Fox Lake Cree Nation is a signatory to 1910 Adhesion to Treaty 5 signed at York Factory.
In 1947 the Gillam Band was recognized as an independent Band and renamed the Fox Lake Cree Nation (FLCN) afterwards. In 1968 FLCN saw 26 federal crown lots within the Gillam area assigned as reserve lands. In 2009, 3.2 acres were assigned within Gillam.
Within its traditional territory, Fox Lake contains the Kettle, Long Spruce and Limestone Generating Stations, as well as the Radisson and Henday Converter Stations.
1966 – 1975: Construction of the Kettle Generating Station, resulting in 5400 acres of land flooded and the diversion of waterways.
1973 – 1978: Construction of the Long Spruce Generating Station, resulting in 3400 acres of land flooded and 8 miles of dykes built to prevent flooding.
1976 – 1979: Construction of the Limestone Generating Station, resulting in 500 acres of land flooded.
2004: Impact Settlement Agreement between Fox Lake Cree Nation, Manitoba Hydro and the Province.
2009: The Joint Keeyask Development Agreement (the Keeyask Hydropower Limited Partnership): Fox Lake Nation is a partner in this Agreement, though Manitoba with Manitoba Hydro as sole shareholder has full control.
The Keeyask Generating Station is located on the Nelson River about 35 kilometres west of Gillam and FLCN’s A kwis ki makah reserve and 80km west of FLCN’s Bird reserve.
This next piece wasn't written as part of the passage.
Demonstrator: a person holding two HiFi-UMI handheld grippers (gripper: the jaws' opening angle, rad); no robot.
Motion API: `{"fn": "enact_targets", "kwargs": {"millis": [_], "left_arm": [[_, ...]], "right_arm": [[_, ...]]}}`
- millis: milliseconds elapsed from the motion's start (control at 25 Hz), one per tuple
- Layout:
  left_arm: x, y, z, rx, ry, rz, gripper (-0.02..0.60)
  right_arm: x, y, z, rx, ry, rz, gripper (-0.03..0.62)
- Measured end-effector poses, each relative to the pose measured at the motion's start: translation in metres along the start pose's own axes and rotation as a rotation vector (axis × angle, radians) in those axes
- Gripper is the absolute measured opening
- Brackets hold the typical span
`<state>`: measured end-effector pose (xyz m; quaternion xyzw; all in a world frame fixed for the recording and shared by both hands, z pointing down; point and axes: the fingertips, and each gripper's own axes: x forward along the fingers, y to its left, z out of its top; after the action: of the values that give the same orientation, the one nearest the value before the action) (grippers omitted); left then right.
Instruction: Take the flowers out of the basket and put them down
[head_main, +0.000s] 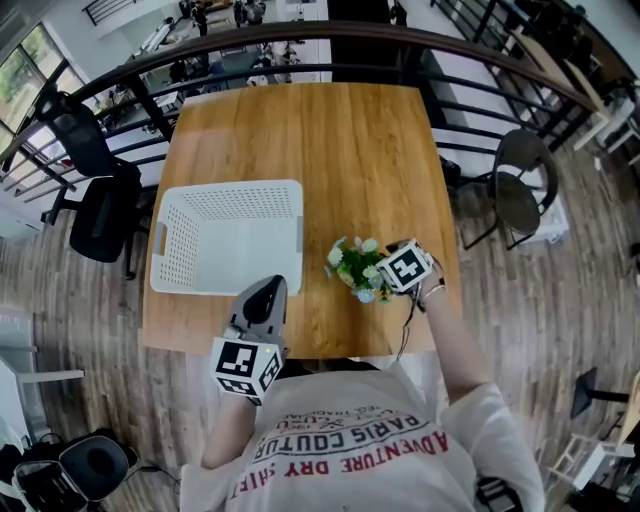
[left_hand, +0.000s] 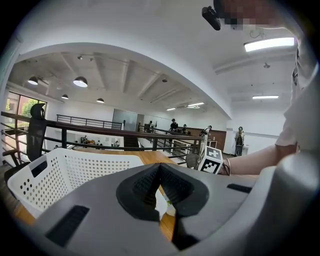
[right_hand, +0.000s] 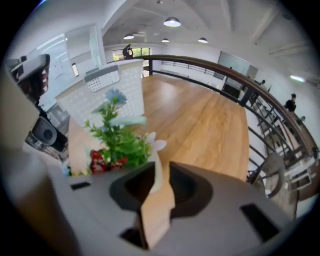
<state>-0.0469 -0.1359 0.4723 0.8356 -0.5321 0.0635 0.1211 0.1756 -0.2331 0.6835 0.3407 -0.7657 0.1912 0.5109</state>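
Flowers (head_main: 355, 265) lie on the surface (head_main: 330, 150) at 9 o'clock of the right hand-held gripper (right_hand: 160, 169), stems apparently toward it. Its jaws stand apart, unclamped. The left hand-held gripper (head_main: 268, 290), closed, is farther.

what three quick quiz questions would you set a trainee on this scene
1. Where does the small green-leaved bunch of white and blue flowers lie relative to the white perforated plastic basket?
2. True or false: the left gripper has its fingers wide apart.
3. Which gripper is at the flowers? A. left B. right
Key: 1. Outside it, to its right, on the brown wooden table. 2. False: they are together. 3. B, the right gripper.
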Motion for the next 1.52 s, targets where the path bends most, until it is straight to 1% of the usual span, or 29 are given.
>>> {"fn": "enact_targets", "kwargs": {"millis": [120, 240, 320, 400, 520, 640, 840, 1040, 1160, 1320, 1520], "left_arm": [[0.008, 0.0, 0.01, 0.011, -0.011, -0.027, 0.026], [0.012, 0.005, 0.018, 0.022, -0.022, -0.05, 0.026], [0.014, 0.011, 0.024, 0.026, -0.032, -0.058, 0.026], [0.014, 0.019, 0.031, 0.031, -0.044, -0.065, 0.026], [0.013, 0.03, 0.042, 0.042, -0.064, -0.075, 0.026], [0.011, 0.046, 0.05, 0.048, -0.082, -0.079, 0.026], [0.01, 0.071, 0.06, 0.066, -0.092, -0.076, 0.026], [0.011, 0.09, 0.066, 0.067, -0.101, -0.065, 0.026], [0.012, 0.097, 0.062, 0.06, -0.099, -0.058, 0.026], [0.011, 0.105, 0.059, 0.049, -0.103, -0.055, 0.026], [0.009, 0.11, 0.056, 0.043, -0.103, -0.046, 0.026]], "right_arm": [[-0.014, -0.008, 0.019, 0.056, -0.065, -0.005, 0.081], [-0.036, -0.011, 0.046, 0.071, -0.142, -0.03, 0.058], [-0.052, -0.007, 0.068, 0.073, -0.206, -0.043, 0.048], [-0.073, -0.001, 0.093, 0.094, -0.292, -0.042, 0.038], [-0.107, 0.017, 0.13, 0.155, -0.45, -0.027, 0.035], [-0.132, 0.04, 0.16, 0.151, -0.584, -0.05, 0.031], [-0.165, 0.083, 0.194, 0.135, -0.765, -0.057, 0.029], [-0.186, 0.111, 0.213, 0.128, -0.904, -0.069, 0.029], [-0.185, 0.12, 0.219, 0.12, -0.959, -0.071, 0.029], [-0.181, 0.131, 0.225, 0.086, -0.99, -0.097, 0.029], [-0.178, 0.141, 0.228, 0.053, -0.982, -0.092, 0.029]]}}
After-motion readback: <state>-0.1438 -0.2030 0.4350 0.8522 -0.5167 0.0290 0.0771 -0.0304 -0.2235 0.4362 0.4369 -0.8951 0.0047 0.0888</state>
The 695-megawatt generating station was originally estimated to cost $6.5 billion, but as of December 2017 the price tag looked to be closer to $10.5 billion. Manitoba citizens are starting to feel the cost of Keeyask, as the first in a series of proposed rate hikes (7.9%) is planned for April 1st, 2018. Some are taking action by signing this petition.
Unfortunately, the cost of Keeyask is not just monetary. Fox Lake Cree Nation has experienced over 50 years of dam construction and witnessed the devastating impacts that dams have had on the community and surrounding environment. These impacts include, but are not limited to:
– The silencing of the Kischi Sipi wherever a dam is constructed
– The contamination of waters and an increase of mercury levels in some fish and aquatic animals, leading to the loss of food sovereignty
– The permanent degradation of shorelines as a result of flooding, erosion, floating debris, and the disappearance of local fauna
– The reversal of natural seasonal flow cycles with high flows occurring in the winter
– The decline in fish populations, big game, and furbearers in the local area
– The loss of burial sites in the flooded areas
– The loss of clean drinking water
“My mum wanted to eat fish.” The story of Noah Massan and a zealous conservation officer.
In this video, you will hear a story told by Noah Massan, an Indigenous elder from Fox Lake Cree Nation in Manitoba, Canada. He shares his experience of fishing on his traditional territory and being confronted by a conservation officer who wanted to take away his boat and nets, claiming that Noah was blocking a stream. Noah points out the irony of the situation by showing the officer a huge hydroelectric dam that is blocking the entire river and destroying the environment.
Hydroelectric dams have many negative impacts on the environment, such as flooding land, endangering aquatic life, disrupting river systems, and emitting greenhouse gases. By telling his story, Noah raises awareness about the injustice and hypocrisy that Indigenous people face when they try to exercise their rights and near harmful development projects.